What you have to do -> Pull every "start" line out of the data below.

Source material ->
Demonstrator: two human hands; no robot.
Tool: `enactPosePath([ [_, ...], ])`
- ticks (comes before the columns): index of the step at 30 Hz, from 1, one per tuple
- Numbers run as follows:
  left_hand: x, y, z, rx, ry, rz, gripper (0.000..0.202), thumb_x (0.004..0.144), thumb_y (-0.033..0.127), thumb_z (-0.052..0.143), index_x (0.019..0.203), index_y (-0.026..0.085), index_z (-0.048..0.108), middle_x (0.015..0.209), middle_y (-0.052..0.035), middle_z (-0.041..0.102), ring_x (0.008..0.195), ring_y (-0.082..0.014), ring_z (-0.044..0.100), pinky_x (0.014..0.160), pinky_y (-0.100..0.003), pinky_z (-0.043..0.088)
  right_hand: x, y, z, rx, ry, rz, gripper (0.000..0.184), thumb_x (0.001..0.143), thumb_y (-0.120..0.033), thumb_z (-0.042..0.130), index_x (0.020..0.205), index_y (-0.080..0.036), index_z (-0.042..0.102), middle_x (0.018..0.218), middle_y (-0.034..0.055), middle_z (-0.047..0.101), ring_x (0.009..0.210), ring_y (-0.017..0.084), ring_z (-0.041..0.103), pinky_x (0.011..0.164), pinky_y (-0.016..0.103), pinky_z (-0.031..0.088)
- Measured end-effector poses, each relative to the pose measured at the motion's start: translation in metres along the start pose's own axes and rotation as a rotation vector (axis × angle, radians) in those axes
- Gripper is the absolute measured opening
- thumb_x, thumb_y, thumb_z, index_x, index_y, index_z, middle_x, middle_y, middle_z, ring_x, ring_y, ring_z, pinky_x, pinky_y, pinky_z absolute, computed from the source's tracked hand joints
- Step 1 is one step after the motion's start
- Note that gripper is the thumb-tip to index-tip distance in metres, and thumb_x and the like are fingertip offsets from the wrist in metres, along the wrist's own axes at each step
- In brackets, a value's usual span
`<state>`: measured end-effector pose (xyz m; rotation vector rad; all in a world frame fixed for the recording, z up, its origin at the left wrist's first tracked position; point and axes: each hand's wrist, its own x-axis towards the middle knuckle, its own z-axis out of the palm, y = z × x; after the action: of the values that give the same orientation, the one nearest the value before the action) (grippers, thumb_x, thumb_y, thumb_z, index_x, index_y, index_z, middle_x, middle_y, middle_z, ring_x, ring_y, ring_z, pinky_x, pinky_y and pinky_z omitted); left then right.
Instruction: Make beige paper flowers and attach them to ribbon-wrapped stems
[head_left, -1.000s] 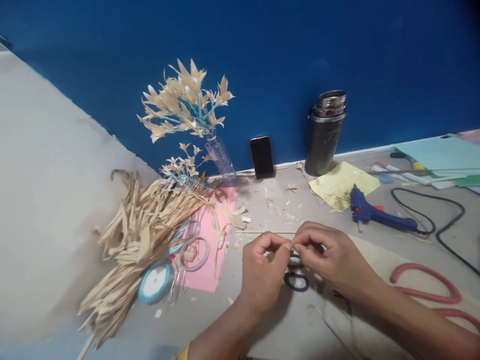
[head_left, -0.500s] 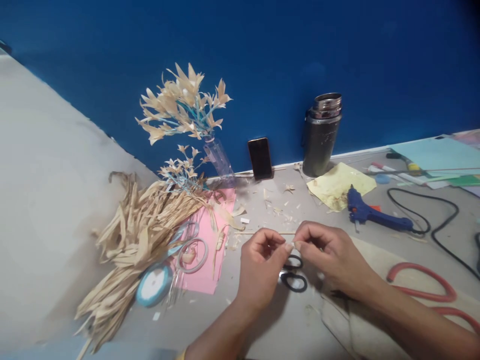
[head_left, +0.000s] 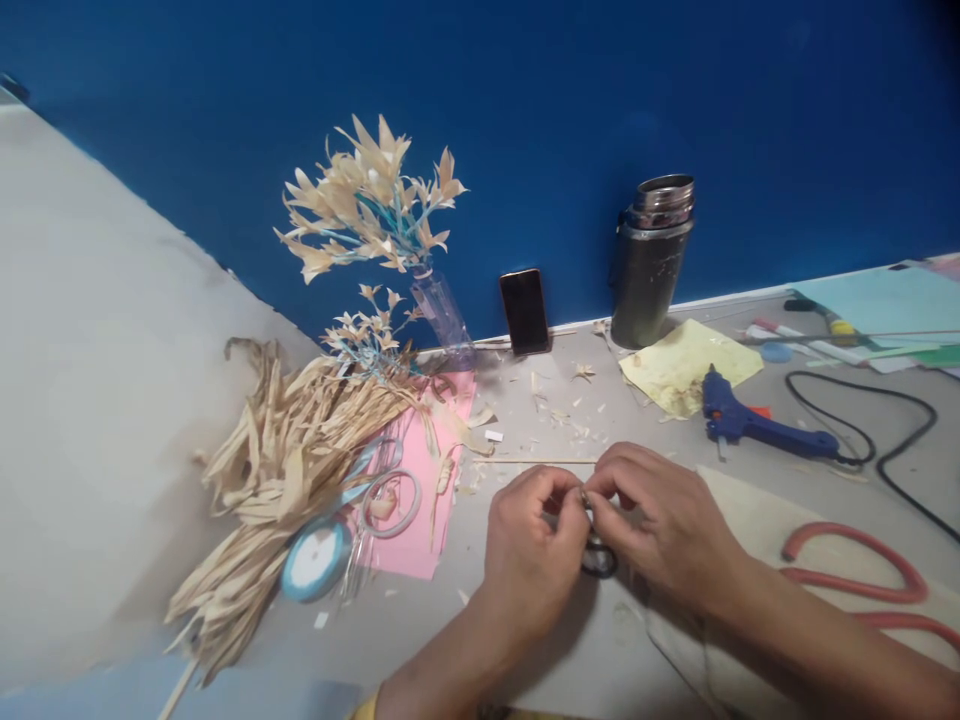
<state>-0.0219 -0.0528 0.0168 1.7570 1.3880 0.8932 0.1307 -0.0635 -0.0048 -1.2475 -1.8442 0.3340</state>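
My left hand (head_left: pixel 531 535) and my right hand (head_left: pixel 660 510) meet fingertip to fingertip above the table. Thumb and forefinger of each are pinched, and a tiny piece between them is too small to name. Below the fingers lies a pair of small scissors (head_left: pixel 600 568) with black handles, mostly covered by my hands. A thin stick (head_left: pixel 536 461) rests on the table just beyond my knuckles. Left of my hands, dried husk strips (head_left: pixel 300 450) are heaped beside pink paper (head_left: pixel 412 550), a blue ribbon spool (head_left: pixel 316 560) and a pale ring (head_left: pixel 416 505).
A clear bottle (head_left: pixel 444 315) holds husk flowers (head_left: pixel 375 200) by the blue wall. A phone (head_left: pixel 525 310) and a dark flask (head_left: pixel 651 275) stand there too. At right are a blue glue gun (head_left: pixel 765 425) on its cord, yellow paper (head_left: pixel 690 360) and red-handled scissors (head_left: pixel 862 590).
My fingertips have drawn closer together, and my left hand now covers more of the black-handled scissors. The whole view has shifted slightly.
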Motion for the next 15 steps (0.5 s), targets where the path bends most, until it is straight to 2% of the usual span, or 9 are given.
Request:
enactPosePath([
  [8, 0.0044, 0.0000, -0.0030, -0.379, -0.085, -0.206, 0.015, 0.081, 0.020, 0.057, 0.072, 0.015, 0.068, 0.068, -0.0024, 0.068, 0.065, -0.0139, 0.059, 0.062, -0.023, 0.046, 0.0067, -0.0026, -0.0045, 0.210, -0.082, 0.219, 0.018, 0.082, -0.016, 0.055, 0.065, -0.021, 0.058, 0.062, -0.0024, 0.057, 0.055, 0.012, 0.048, 0.053, 0.024, 0.035],
  [15, 0.0063, -0.0001, -0.0065, -0.356, -0.078, -0.191, 0.012, 0.078, 0.021, 0.063, 0.068, 0.015, 0.065, 0.064, -0.0005, 0.062, 0.060, -0.0119, 0.053, 0.056, -0.022, 0.042, 0.0058, -0.0018, -0.0016, 0.227, -0.073, 0.213, 0.015, 0.081, -0.016, 0.055, 0.068, -0.020, 0.061, 0.066, -0.0010, 0.060, 0.058, 0.012, 0.050, 0.055, 0.024, 0.035],
])
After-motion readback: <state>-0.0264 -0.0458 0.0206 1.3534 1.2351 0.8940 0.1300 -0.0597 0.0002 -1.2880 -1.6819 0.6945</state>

Answer space ->
- Measured end-effector poses, each relative to the pose measured at the motion's start: translation in metres along the start pose's own axes and rotation as a rotation vector (axis × angle, radians) in those axes
- Step 1 is one step after the motion's start

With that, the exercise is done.